Por otro lado, muchos padres cristianos, que cumplen
sinceramente con sus obligaciones e intentan ser buenas personas, acaban
cayendo en la corriente del mundo. Son cristianos, sí, y van a misa cada
domingo, pero a la hora de educar a sus hijos, les preocupa mucho más su
rendimiento académico e intelectual, su éxito profesional y su economía que su
vida espiritual. Nuestros esfuerzos, y los de la sociedad, están enfocados a la
prosperidad material y al brillo social, y no a la felicidad del joven. Y la
felicidad, todos lo decimos, pero quizás no lo creemos, tiene su fuente dentro
de nosotros, en nuestra vida interior. Nos hace felices sentirnos amados, ser
creativos, encontrar nuestra genuina vocación y volcarnos en ella. La vocación
y la felicidad de los jóvenes puede ir por otros caminos diferentes a los de
sus padres, y esto a veces cuesta de entender.
¿Queremos que nuestros hijos sean unos grandes intelectuales
o ejecutivos brillantes? ¿Queremos que sean millonarios y admirados? ¿O
queremos que sean lo que son, lo que están llamados a ser, y sean profundamente
felices?
Los jóvenes huelen lo que el mundo les ofrece. Si nadie les
ofrece otra cosa, irán buscando y probando entre las mil opciones que se les
muestran. ¿No es importante que alguien les muestre otro camino, que los puede
llevar a encontrarse a sí mismos y a la fuente de su felicidad?
¿De verdad creemos los adultos que Jesús es el que da
sentido a toda nuestra vida y nos da la alegría y la paz interior, tan deseada?
Si es así, ¿por qué no lo sabemos ofrecer? ¿Dónde está nuestro testimonio?
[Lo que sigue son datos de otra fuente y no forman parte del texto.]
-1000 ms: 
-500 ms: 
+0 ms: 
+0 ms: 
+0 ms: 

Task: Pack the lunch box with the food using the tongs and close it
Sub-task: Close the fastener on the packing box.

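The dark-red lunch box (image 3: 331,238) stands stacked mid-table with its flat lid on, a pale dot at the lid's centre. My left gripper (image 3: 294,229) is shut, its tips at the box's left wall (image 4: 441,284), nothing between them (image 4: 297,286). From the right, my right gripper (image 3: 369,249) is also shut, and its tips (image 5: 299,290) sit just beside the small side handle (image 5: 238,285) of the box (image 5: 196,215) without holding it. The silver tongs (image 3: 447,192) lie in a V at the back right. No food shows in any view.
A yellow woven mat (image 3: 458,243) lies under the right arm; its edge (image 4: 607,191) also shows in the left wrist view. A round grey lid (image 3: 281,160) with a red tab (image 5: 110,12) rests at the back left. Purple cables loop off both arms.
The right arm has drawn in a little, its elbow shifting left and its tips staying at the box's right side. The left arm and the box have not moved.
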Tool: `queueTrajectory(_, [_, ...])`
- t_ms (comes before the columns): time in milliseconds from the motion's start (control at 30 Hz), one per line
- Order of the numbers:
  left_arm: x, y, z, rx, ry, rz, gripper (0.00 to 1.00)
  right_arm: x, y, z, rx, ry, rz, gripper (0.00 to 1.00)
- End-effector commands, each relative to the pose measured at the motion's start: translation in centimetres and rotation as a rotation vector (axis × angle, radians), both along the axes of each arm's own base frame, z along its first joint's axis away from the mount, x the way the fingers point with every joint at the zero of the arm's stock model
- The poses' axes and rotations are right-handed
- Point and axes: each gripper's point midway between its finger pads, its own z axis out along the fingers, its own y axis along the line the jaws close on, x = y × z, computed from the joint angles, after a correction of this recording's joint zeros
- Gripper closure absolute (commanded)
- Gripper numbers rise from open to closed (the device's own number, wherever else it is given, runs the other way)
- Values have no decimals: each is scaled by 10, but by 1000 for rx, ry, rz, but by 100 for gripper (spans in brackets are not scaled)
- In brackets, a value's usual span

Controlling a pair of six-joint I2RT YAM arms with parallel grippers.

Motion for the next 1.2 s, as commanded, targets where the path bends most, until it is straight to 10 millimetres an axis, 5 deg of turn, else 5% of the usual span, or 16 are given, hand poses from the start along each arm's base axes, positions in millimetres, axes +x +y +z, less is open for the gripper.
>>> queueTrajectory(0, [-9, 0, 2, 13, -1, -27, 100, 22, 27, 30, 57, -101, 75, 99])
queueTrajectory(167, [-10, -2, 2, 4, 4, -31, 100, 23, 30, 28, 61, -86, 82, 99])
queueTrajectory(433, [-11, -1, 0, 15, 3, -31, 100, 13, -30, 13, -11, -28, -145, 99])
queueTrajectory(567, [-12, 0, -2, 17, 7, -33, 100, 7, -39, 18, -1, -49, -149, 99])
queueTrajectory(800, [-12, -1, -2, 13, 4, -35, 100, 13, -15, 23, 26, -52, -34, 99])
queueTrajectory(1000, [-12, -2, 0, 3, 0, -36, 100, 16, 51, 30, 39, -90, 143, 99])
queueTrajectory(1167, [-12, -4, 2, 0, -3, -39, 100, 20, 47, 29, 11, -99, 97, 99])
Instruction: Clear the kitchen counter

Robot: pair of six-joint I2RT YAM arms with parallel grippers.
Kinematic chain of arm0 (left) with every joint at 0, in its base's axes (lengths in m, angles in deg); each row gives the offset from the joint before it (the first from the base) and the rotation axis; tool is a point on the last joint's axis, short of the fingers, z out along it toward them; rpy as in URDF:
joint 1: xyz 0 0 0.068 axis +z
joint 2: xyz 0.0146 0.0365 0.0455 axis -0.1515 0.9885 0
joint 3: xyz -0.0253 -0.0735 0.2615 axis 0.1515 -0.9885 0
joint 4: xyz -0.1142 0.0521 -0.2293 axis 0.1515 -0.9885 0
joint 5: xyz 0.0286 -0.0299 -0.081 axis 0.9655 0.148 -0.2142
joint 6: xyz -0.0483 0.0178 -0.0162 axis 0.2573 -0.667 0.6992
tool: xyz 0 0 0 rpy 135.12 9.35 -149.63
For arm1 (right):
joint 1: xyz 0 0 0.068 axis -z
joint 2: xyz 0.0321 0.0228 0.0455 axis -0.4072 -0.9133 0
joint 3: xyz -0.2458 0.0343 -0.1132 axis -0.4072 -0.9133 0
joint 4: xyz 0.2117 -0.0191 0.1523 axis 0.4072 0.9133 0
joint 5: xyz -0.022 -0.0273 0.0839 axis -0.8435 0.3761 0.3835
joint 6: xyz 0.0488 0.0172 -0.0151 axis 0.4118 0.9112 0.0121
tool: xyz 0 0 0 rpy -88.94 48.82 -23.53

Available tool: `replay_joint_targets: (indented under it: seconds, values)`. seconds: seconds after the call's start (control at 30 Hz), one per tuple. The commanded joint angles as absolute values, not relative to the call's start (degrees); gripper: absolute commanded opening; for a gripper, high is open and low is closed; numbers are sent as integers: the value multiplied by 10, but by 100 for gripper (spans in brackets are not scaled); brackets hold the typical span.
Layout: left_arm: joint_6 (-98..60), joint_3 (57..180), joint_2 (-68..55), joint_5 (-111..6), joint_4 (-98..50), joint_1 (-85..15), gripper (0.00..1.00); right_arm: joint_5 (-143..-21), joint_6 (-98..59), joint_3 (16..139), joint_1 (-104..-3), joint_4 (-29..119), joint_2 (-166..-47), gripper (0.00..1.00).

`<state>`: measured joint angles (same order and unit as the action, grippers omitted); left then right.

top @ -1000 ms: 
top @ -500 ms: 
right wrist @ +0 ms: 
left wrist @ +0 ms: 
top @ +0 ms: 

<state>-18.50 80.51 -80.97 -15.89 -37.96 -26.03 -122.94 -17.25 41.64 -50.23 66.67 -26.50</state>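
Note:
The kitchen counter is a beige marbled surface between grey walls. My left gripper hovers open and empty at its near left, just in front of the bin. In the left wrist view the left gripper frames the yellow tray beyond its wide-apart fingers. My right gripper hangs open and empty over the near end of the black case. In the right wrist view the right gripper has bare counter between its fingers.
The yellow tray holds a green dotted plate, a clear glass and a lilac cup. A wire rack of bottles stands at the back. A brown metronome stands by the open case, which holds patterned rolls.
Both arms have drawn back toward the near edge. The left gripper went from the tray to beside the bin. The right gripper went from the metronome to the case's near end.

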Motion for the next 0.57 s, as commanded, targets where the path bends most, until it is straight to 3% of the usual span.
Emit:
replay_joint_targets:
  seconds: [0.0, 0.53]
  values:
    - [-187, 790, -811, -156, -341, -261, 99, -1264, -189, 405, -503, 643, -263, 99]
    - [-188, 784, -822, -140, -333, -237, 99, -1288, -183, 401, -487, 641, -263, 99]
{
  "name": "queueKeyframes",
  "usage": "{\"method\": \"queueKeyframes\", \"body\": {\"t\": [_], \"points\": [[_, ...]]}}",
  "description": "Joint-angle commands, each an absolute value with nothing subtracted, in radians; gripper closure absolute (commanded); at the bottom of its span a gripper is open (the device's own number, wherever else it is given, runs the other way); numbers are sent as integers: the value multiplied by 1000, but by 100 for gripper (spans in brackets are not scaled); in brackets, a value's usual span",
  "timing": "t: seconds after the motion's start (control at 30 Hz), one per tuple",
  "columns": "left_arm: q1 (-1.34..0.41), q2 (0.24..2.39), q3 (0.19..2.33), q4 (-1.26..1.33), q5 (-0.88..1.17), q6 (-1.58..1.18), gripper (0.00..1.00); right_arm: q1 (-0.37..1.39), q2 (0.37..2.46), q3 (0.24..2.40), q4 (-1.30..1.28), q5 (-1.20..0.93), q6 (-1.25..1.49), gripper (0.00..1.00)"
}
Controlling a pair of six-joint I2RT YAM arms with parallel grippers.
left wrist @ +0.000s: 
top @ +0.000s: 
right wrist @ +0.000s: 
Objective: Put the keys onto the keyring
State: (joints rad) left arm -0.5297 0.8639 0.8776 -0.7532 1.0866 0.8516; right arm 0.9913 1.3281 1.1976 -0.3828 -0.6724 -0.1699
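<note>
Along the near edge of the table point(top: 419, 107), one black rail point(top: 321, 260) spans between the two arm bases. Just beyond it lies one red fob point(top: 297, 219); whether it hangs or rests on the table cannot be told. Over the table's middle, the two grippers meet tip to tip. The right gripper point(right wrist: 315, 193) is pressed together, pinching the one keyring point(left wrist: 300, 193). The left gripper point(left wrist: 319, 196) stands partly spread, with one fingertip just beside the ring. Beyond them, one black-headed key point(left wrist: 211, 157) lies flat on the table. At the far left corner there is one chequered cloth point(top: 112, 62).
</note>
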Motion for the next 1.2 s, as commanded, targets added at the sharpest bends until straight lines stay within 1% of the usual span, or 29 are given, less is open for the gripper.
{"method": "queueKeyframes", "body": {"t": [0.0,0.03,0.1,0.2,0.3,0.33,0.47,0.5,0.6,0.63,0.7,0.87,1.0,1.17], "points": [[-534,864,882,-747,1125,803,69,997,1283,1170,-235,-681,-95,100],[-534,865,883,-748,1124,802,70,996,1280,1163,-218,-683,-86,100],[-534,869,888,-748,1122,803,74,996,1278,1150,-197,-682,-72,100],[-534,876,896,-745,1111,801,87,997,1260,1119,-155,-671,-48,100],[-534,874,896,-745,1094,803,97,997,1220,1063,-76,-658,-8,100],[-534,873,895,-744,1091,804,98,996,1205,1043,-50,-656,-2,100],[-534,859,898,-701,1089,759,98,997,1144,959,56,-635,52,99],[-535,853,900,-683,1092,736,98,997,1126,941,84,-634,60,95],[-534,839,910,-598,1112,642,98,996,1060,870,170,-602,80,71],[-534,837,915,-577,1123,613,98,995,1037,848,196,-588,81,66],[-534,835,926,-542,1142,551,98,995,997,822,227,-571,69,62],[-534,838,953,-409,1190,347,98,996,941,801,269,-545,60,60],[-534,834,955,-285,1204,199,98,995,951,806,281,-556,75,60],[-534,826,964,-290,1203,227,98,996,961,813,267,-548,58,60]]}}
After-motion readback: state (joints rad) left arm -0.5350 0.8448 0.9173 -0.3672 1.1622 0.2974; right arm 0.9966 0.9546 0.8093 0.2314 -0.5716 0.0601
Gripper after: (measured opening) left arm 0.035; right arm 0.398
¿Quién se atreve a salir ante los jóvenes y decir: quiero mostraros este
camino?
Mostrar, esa es la clave. Nada de persuadir, obligar,
empujar o “vender”. Mostrar. Indicar e invitar, con delicadeza. Cuando uno está
enamorado, sobran las muchas palabras. Se le nota, se le ve. Cuando uno está
enamorado de Cristo, no es tan difícil contagiarlo… o, al menos, despertar la
curiosidad y la inquietud.
¿Cómo creéis que debió ser la primera charla de Jesús con
sus primeros discípulos? Fue una tarde, en el Jordán. Hablaron y cenaron con
él. Aquellos hombres salieron rebosantes, tanto que corrieron a buscar a
hermanos, amigos y conocidos, para invitarles a venir con ellos, a seguir a
Jesús. ¡Hemos encontrado al Señor!
¿Podríamos hacer nosotros lo mismo? Los jóvenes están
receptivos. Los jóvenes detectan lo bueno, lo hermoso y lo verdadero. Están en
una edad en la que son capaces de entregarse generosamente. Los jóvenes esperan
algo más… ¿A qué esperamos los adultos?
Algunas preguntas
¿Qué testimonio doy de mi fe
ante los jóvenes?
¿Es coherente mi vida con mi fe
y mis valores cristianos?
¿Qué ven ellos en mí, como
cristiano adulto?
¿He explicado mi experiencia de
encuentro con Jesús, mi vocación, mi compromiso y mis motivaciones, a algún
joven (hijos, niños de la catequesis, otros…)?